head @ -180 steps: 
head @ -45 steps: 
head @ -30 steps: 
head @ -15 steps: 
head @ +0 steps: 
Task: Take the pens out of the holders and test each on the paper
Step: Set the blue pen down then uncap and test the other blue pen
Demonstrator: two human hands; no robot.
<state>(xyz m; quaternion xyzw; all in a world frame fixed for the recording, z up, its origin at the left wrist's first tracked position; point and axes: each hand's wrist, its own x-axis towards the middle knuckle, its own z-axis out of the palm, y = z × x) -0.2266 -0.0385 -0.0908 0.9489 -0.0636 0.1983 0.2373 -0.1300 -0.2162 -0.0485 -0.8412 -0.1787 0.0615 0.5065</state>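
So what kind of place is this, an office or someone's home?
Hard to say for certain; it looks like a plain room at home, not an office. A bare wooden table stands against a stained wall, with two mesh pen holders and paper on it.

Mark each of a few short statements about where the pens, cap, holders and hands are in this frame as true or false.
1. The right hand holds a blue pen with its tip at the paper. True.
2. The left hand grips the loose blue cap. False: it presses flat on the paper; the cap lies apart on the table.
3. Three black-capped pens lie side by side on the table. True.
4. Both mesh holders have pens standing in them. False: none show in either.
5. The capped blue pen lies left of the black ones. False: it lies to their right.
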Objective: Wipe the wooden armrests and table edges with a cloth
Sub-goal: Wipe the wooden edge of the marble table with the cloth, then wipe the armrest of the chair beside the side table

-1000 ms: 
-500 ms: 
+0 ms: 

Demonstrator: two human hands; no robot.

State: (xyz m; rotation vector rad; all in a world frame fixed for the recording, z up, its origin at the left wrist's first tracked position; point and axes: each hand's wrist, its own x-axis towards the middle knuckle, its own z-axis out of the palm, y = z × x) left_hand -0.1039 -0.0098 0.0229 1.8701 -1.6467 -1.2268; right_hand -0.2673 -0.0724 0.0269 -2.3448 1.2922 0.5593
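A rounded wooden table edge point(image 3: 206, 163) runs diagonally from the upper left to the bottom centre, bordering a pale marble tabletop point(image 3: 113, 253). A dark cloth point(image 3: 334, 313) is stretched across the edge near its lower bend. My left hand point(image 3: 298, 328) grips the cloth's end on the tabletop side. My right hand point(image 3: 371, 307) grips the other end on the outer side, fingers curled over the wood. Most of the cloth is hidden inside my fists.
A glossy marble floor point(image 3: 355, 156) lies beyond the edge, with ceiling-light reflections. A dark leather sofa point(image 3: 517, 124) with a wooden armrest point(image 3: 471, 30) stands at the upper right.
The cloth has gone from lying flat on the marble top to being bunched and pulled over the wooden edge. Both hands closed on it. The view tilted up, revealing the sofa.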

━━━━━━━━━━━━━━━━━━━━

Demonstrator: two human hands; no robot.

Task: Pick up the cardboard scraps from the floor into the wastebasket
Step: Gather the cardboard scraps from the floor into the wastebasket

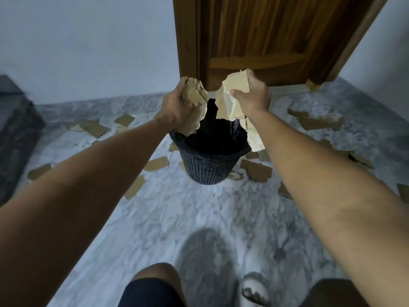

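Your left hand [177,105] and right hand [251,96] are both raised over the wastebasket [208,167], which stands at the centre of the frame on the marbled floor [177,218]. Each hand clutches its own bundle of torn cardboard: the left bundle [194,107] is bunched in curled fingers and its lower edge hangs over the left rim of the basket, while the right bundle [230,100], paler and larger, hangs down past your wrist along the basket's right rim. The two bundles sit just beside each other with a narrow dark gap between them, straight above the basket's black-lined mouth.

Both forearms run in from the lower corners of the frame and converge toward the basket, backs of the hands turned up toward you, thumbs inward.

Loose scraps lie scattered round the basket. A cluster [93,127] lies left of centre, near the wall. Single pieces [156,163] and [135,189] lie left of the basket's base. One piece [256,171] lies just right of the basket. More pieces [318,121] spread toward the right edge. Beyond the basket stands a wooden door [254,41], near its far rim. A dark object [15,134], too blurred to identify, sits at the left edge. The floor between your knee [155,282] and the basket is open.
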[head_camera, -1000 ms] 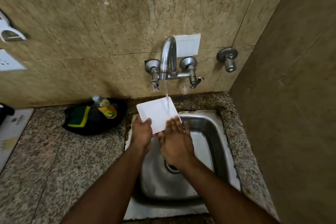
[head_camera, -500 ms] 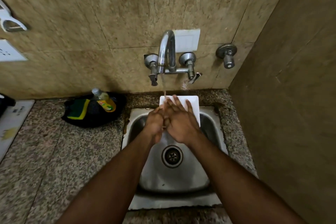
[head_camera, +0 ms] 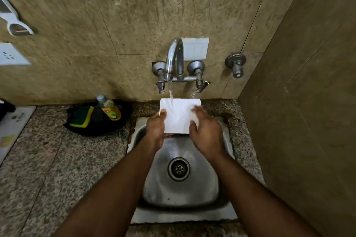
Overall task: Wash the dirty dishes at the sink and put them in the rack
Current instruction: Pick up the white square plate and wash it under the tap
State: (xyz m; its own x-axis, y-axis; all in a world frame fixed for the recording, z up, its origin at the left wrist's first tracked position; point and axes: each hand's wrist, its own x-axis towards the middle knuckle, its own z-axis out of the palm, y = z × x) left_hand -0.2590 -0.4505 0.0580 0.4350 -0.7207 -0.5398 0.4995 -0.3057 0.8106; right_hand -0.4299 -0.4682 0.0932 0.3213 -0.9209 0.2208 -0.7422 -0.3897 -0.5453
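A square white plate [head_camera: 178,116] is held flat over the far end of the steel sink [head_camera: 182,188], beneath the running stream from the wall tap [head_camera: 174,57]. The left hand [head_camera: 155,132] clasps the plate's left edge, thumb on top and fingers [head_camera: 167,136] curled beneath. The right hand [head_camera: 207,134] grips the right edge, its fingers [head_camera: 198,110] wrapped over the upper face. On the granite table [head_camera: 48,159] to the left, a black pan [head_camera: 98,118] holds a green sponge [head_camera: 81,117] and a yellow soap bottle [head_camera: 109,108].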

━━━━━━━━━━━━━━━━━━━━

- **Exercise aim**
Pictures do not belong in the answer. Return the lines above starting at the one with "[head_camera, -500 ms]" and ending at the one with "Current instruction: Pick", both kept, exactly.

- **Written solution**
[head_camera, -500 ms] 
[head_camera, +0 ms] 
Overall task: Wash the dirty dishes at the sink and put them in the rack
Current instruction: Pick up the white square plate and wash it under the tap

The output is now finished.